What is being asked:
Output the listing below verbatim.

****************************************

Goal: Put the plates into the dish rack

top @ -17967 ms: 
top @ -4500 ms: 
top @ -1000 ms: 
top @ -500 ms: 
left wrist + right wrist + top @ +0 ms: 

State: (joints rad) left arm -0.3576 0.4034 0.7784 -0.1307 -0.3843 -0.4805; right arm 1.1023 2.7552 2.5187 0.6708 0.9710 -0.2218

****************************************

Exercise answer:
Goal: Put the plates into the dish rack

top @ -17967 ms: 
top @ -4500 ms: 
top @ -1000 ms: 
top @ -500 ms: 
left wrist + right wrist + top @ +0 ms: 

State: (joints rad) left arm -0.3576 0.4034 0.7784 -0.1307 -0.3843 -0.4805; right arm 1.1023 2.7552 2.5187 0.6708 0.9710 -0.2218

The exercise is now finished.